**Task to complete:**
All pictures must be left out as you transcribe the lines from the first line of the data to the line containing "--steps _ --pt", both included.

**Supplied records:**
────
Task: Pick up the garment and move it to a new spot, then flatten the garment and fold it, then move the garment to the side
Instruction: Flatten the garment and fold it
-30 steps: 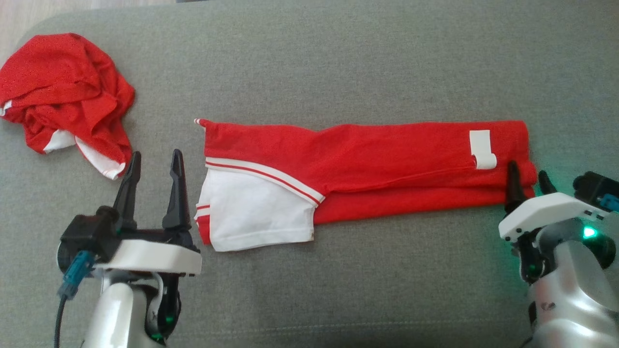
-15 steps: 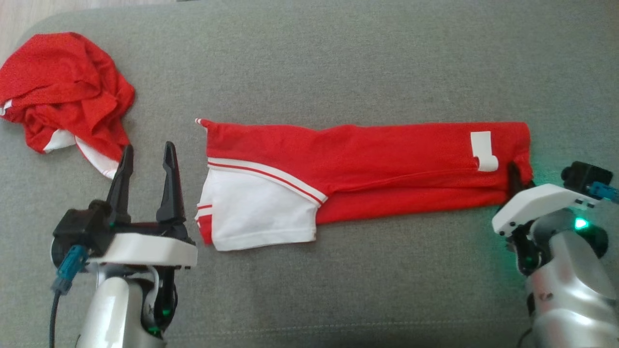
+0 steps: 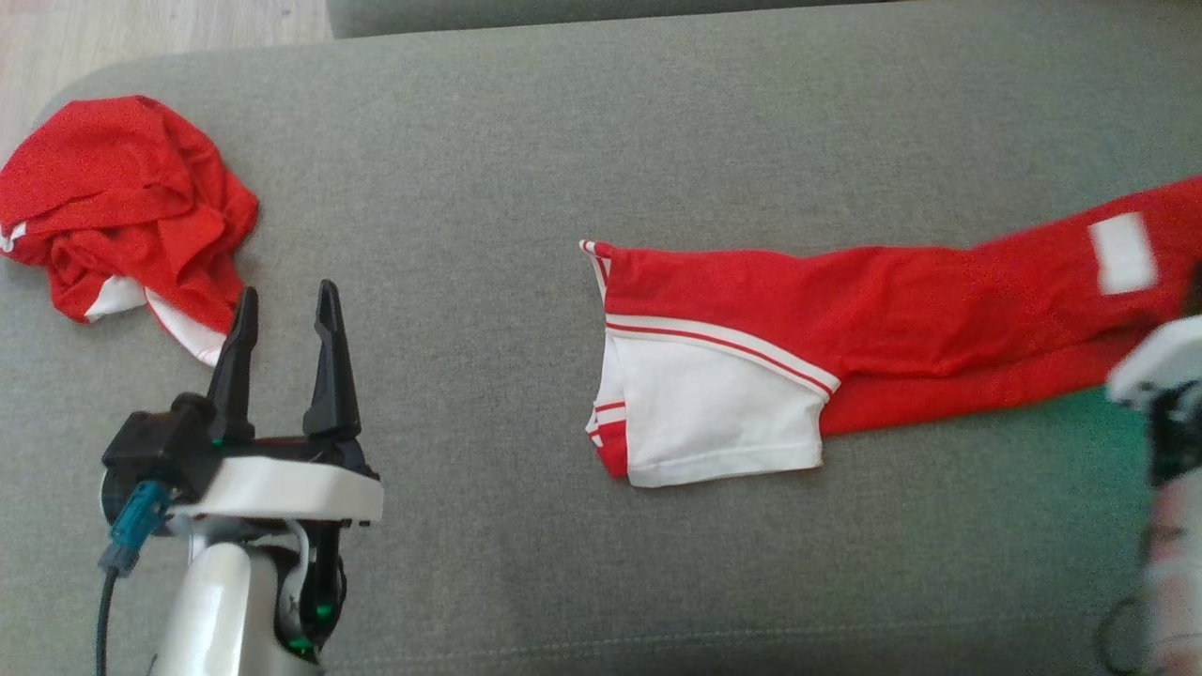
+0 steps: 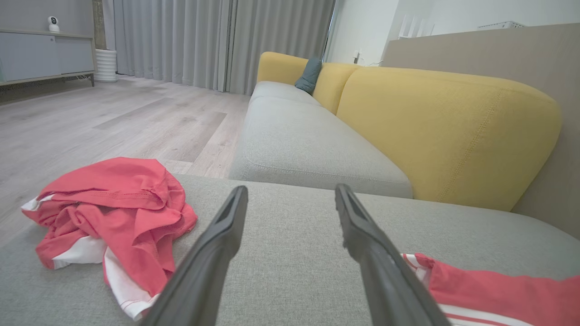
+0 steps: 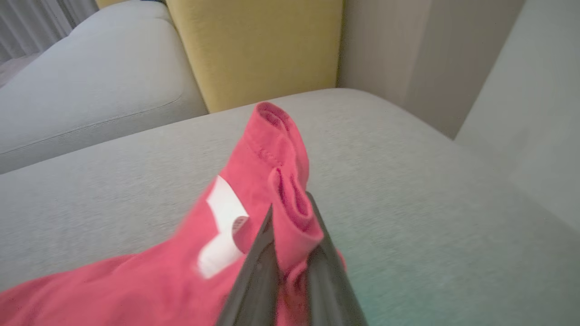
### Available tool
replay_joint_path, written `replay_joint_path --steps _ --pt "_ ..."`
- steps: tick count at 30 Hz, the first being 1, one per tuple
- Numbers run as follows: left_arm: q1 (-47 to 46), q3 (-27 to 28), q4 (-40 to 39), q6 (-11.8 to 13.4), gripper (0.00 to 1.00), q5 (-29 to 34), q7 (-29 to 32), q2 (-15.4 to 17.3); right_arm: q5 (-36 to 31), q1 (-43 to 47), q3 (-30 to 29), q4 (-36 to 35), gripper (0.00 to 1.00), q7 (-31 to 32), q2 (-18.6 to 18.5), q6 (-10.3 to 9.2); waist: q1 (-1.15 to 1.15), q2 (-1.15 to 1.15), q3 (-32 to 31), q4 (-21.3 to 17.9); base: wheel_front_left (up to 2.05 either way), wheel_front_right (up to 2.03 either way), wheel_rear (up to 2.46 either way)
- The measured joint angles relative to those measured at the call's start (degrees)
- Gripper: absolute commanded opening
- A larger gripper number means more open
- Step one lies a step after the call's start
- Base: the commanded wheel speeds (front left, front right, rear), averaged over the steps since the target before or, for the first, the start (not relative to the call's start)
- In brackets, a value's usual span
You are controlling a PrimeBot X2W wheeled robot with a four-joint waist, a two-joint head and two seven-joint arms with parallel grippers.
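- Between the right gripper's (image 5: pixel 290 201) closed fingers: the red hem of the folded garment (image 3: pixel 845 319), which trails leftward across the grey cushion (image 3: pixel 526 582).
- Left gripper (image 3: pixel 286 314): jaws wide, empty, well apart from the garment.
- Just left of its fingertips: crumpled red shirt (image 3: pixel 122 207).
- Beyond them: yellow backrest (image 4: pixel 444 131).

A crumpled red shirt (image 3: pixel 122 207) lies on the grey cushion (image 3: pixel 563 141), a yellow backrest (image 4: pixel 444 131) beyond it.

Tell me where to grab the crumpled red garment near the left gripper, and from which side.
Probably a raised fold on top of the crumpled garment, coming down from above: it lies bunched in a heap, so its ridges give the open left gripper cloth to pinch.
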Motion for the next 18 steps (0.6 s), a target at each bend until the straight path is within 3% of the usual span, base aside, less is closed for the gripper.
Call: replay_joint_path --steps 4,8,18 --pt "0.18 0.03 0.29 0.01 1.00 -0.71 0.00 -0.01 -0.20 -0.33 2.20 -1.20 0.00 1.42 4.92 0.00 0.00 0.00 -0.83 -0.10 0.00 0.00 0.00" --pt "1.15 0.03 0.54 0.25 1.00 -1.15 0.00 -0.01 4.33 -0.26 8.05 -3.36 0.00 3.21 6.60 0.00 0.00 0.00 -2.17 -0.14 0.00 0.00 0.00" --pt "2.65 -0.16 1.00 0.93 1.00 -1.98 0.00 -0.02 31.29 6.89 38.62 -15.49 0.00 8.00 6.71 0.00 0.00 0.00 -4.79 0.01 0.00 0.00 0.00"
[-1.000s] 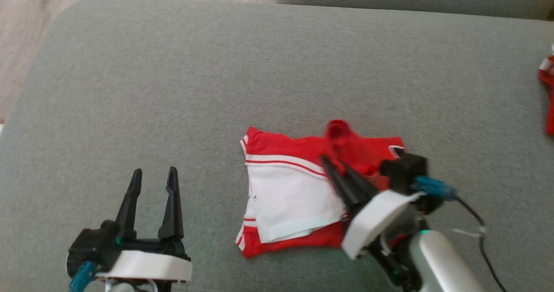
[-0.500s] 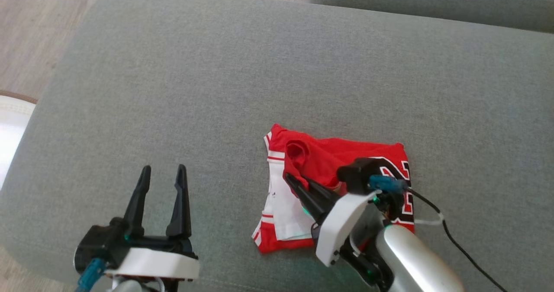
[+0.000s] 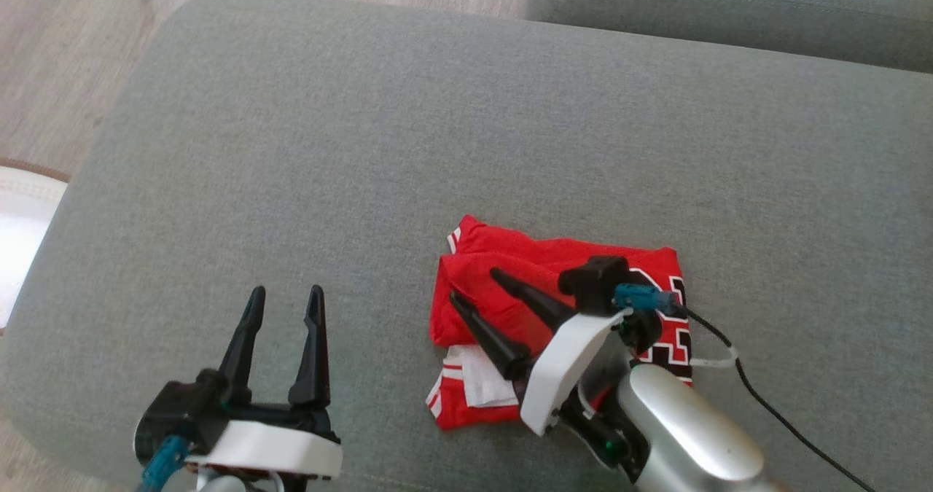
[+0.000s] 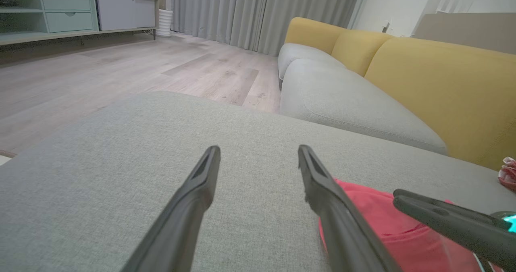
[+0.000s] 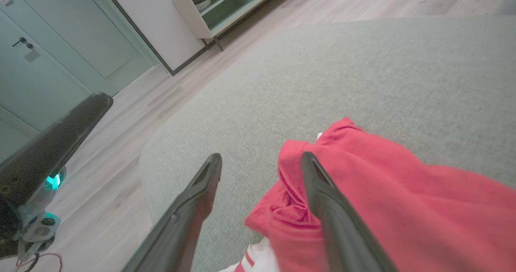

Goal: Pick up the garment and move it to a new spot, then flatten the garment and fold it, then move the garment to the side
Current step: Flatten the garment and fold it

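Fold appears laid; side move pending
Garment sits folded at 5 o'clock on the cushion; right end effector apart over it, left end effector apart at 7 o'clock

One garment, red with white trim. Two grippers, the left gripper and the right gripper, two dark fingers apiece, four in all. Two grey seat cushions: near cushion under the garment, far cushion beyond it. Three yellow back cushions in the left wrist view. One further red scrap of cloth. One sideboard. One black cable.
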You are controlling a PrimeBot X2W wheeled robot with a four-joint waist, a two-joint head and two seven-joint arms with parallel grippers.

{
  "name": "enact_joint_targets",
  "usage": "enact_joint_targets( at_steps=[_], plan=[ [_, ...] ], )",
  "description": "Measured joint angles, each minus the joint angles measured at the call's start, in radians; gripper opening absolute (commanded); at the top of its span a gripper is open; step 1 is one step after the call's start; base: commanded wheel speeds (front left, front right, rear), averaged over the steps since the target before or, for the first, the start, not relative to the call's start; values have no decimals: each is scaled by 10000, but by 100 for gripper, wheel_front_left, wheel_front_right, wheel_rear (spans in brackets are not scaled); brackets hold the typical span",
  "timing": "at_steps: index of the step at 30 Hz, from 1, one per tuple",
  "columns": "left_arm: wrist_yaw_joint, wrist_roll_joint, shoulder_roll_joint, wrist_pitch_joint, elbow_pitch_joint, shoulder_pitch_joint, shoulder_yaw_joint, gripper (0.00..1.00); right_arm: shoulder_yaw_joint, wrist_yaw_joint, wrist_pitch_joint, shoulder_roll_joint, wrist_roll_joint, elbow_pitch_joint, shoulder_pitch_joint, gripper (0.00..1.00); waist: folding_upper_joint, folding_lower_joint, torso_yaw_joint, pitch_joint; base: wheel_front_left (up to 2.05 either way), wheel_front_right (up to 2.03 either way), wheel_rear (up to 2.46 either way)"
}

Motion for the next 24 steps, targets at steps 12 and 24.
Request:
enact_joint_targets(
  at_steps=[12,24],
  plan=[
    [-58,0,-104,2,35,-1,-247,100,-1977,0,-1361,-2,-1628,-546,-314,100,0,0,-408,-149,0,0,0],
    [-69,0,-422,-33,408,-375,-242,100,-5509,0,-1668,42,-4073,-2479,1967,100,0,0,-937,-328,0,0,0]
  ],
)
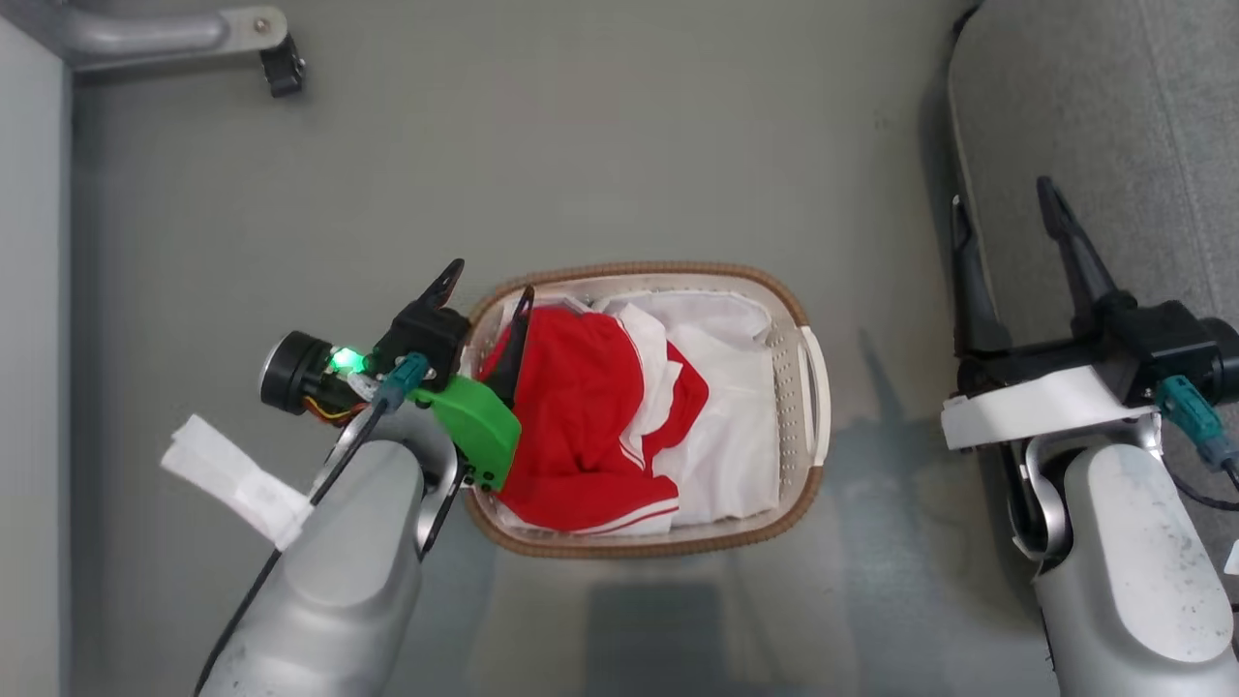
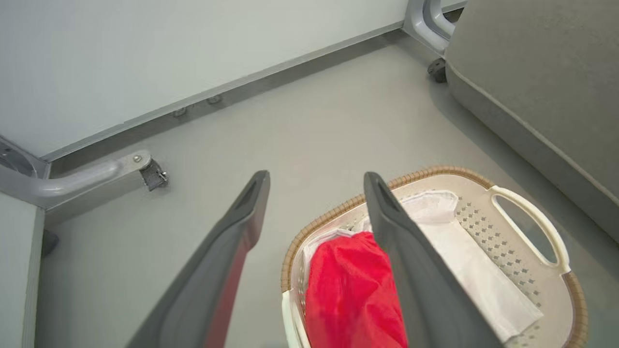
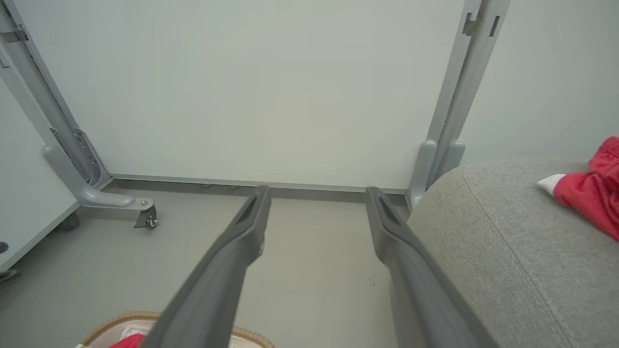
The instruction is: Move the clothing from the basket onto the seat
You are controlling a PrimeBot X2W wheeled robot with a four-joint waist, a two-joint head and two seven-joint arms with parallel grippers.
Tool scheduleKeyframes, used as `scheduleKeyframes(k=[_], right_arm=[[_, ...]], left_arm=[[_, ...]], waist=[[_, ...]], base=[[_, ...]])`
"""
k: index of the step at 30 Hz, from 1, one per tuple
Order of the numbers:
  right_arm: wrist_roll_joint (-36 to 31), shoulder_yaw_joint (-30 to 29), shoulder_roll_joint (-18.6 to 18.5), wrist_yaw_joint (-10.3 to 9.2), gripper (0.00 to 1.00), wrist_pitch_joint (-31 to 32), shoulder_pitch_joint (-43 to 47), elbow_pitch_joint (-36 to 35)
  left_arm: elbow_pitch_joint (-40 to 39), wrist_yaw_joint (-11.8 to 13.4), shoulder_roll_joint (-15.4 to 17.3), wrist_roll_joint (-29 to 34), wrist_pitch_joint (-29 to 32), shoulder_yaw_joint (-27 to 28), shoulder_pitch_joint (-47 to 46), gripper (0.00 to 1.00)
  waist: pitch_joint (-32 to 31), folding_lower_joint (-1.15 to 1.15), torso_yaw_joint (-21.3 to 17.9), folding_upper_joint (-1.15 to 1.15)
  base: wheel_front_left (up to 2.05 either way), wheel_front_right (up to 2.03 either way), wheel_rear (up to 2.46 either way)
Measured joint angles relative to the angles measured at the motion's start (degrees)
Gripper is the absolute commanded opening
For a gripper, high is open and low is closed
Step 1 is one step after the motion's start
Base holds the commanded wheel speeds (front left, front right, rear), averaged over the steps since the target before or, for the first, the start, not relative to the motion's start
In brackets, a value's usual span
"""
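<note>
Red clothing spotted from the head, heaped in the basket beneath the left gripper, fingers spread astride its edge, clasping nothing; right gripper splayed and empty at the seat edge. From the left wrist, saw red cloth below, between the fingers. From the right wrist, found a second red garment on the seat, right of the fingers.

Evenly and brightly lit, softly, from overhead. Faint, blurry shadows on the floor right of the basket and below it. Slightly soft throughout the head view. Bent at the edges in both wrist views; blurred along the near fingers.
</note>
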Motion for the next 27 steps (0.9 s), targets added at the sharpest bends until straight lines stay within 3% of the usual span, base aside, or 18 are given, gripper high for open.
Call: scheduleKeyframes(k=[12,27], right_arm=[[1.64,1.99,-0.02,0.0,1.0,0.0,-4.53,-4.27],[6.19,5.06,-0.01,0.0,1.0,0.0,-6.97,-5.7]], left_arm=[[16.84,-0.07,-0.58,-0.69,2.01,-10.06,-9.95,1.0],[27.26,1.13,0.2,-0.75,2.54,-11.92,-16.45,1.0]], waist=[[13.95,0.0,-3.12,0.0],[22.69,0.01,-9.0,0.0]], base=[[0.0,0.0,0.0],[0.0,0.0,0.0]])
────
**Expected output:**
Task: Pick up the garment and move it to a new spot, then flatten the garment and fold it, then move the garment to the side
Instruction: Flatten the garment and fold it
-30 steps: 
-15 steps: 
+0 steps: 
+0 steps: 
+0 steps: 
### Available tool
replay_joint_path, written `replay_joint_path --steps _ --pt "_ ..."`

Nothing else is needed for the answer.